Tuesday, August 9, 2011

many mini trials

i need to rant a bit, so excuse me for a moment. my judgment has momentarily lapsed.

my internet is currently hating me. and because of this, my auburn online application is really confusing and isn’t working correctly. *growl* one my best friends who convinced me last year to keep living, suddenly treats me like crap. also, i started school back this week, so thus, my mother and I have been in horrific moods.

AND my head hurts.

*sigh*

okay, i’m done. :P

I’m starting a new devotional book titled “A Call to Die.” It’s about dying to yourself and living for Christ… and it’s really challenging me so far. i’ve done this study before, but i figured i would do it again. i need something to push me back to living for Christ.

Sure, the mission trip was AMAZING to help with that, but it kind of was uncomfortable. is all that people are called by God to do is to serve Him in foreign countries? cause, i kinda like america, thank you very much. but i’ll admit, it would be really nice to be able to hear God just say “go and do this with your life.”

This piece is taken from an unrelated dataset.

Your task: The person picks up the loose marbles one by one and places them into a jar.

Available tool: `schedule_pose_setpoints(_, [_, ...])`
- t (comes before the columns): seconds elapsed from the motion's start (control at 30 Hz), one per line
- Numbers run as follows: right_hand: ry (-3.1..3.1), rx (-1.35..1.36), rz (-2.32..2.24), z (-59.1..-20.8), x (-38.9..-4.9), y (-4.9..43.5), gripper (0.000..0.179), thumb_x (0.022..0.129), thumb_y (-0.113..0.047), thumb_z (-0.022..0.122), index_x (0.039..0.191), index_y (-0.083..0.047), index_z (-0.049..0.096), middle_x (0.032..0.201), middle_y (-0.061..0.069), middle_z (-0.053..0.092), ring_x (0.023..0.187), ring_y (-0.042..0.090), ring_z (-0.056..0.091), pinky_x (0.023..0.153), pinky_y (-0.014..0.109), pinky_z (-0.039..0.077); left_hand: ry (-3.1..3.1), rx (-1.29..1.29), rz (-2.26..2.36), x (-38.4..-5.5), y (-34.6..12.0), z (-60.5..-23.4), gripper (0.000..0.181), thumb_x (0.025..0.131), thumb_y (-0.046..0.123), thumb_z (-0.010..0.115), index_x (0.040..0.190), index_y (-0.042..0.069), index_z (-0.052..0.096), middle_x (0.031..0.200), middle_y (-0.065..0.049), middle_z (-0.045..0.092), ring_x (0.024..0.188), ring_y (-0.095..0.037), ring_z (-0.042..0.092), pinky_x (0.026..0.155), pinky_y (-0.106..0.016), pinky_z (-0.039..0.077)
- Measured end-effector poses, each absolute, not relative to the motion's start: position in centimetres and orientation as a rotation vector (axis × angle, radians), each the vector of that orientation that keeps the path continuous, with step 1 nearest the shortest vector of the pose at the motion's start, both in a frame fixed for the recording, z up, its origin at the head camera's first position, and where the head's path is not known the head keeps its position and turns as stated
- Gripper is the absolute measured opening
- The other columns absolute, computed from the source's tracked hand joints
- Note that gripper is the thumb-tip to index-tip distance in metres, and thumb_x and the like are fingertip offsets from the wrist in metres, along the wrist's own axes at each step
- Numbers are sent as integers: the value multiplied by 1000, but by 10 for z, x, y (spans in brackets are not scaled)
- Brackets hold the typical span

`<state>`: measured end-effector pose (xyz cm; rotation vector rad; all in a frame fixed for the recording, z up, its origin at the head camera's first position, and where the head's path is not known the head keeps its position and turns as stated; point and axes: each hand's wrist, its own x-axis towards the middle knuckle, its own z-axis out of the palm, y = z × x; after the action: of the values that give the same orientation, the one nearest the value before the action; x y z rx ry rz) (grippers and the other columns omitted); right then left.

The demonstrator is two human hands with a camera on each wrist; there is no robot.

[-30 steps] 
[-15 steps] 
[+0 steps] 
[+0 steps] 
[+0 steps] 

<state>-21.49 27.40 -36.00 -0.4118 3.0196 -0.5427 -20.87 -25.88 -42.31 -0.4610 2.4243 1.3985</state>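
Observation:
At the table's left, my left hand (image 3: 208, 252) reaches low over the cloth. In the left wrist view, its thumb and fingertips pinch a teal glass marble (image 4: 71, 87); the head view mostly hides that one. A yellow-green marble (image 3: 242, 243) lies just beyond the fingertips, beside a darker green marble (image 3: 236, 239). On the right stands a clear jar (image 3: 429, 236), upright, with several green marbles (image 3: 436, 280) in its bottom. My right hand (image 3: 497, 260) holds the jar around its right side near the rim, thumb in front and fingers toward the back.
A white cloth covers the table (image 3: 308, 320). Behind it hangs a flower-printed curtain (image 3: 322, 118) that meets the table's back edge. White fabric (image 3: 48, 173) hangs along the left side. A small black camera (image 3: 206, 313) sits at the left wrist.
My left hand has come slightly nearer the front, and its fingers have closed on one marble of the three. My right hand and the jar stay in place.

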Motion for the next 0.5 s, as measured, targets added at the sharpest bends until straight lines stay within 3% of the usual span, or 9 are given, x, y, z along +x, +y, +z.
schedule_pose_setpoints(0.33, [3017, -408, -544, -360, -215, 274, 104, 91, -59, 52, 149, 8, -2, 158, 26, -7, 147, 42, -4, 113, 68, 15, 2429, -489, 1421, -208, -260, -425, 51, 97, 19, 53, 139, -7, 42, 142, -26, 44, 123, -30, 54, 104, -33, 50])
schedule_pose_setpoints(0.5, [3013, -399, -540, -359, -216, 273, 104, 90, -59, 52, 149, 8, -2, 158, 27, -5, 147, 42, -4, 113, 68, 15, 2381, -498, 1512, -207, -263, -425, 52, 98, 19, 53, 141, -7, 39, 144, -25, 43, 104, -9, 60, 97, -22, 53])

everyone says that your senior year is the best year ever. but honestly, it’s kinda stressful too… I mean, i’ve still gotta get my ACT score up so I won’t be broke the rest of my life trying to pay off college… and speaking of college, I have NO idea what i want to do… everything that I would like to do “doesn’t pay well enough”, according to everyone i talk to… is money all that matters and all there is to getting a college degree and finding a job? meh. to the world it apparently is… :P

anywhoo, prayers for all of my loveliness would be greatly appreciated.

 

***

now, don’t get me wrong, my life hasn’t been ALL stinkiness lately. my sister got married a few days ago, :D i got placed in the top level at the dance studio i’m switching too, :) the Harry Potter books are wonderful, :P and of course, I still have many, many wonderful friends to make up for the one who hasn’t been so wonderful lately. (but hey. who says friendship is a one way thing? maybe the crappiness is partially my fault for letting her treat me like that and not being a true friend about it? but ANYWAYS. ha, that’s besides the point.)
God is still good, despite my many mini trials as a teenager. and He is always W.I.T.H. me.*

<3jen

 

 

* a long while back I did a mini-retreat for the girls in my youth  group about how God is always WITH us… wherever, infinitely, tenderly, healing… i still need to hear it again every once in a while.